Where a line of the listing below includes the word "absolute", reproduce that line.

##########

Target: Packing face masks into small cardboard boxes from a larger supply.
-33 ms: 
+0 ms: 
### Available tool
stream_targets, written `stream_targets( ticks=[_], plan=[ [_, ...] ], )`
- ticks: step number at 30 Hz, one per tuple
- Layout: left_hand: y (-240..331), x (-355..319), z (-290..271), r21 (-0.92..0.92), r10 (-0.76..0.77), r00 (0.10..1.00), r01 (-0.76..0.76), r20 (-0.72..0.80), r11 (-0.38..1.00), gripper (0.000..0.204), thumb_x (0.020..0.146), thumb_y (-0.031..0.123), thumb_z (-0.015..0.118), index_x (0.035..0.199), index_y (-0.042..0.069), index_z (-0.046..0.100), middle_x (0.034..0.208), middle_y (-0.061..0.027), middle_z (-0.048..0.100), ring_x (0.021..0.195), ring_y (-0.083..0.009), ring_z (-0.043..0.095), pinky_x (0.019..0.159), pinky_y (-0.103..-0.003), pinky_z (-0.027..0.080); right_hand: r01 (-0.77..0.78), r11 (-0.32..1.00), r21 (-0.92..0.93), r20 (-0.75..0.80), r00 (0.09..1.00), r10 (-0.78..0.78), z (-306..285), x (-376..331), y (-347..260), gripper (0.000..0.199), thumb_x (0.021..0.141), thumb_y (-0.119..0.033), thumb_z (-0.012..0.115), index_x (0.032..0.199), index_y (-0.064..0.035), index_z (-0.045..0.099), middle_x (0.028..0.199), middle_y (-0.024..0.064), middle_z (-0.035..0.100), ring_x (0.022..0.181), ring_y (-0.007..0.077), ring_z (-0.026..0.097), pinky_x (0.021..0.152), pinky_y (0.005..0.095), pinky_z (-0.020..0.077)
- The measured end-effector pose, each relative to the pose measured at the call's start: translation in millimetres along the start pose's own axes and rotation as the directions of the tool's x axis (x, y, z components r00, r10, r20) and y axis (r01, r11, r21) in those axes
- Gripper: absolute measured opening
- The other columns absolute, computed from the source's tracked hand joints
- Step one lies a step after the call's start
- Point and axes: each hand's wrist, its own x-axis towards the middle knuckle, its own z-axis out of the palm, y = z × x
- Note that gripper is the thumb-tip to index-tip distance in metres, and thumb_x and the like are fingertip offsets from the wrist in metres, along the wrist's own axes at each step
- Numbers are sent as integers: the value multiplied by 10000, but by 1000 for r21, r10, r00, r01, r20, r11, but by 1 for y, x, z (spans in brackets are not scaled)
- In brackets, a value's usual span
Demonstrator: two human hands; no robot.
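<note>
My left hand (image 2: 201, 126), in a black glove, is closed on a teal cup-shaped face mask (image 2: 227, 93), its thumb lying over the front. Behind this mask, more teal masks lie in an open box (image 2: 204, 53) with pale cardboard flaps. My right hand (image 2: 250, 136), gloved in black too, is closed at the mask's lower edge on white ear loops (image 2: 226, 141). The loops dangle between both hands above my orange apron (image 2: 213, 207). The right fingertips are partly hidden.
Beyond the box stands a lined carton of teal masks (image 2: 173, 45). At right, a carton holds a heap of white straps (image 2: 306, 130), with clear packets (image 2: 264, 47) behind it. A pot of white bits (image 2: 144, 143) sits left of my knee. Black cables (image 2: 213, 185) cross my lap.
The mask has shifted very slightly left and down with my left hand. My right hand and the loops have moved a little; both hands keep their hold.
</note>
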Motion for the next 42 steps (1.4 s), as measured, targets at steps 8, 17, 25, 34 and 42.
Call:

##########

▸ **Output of the task**
- Gripper: absolute measured opening
- The other columns absolute, computed from the source's tracked hand joints

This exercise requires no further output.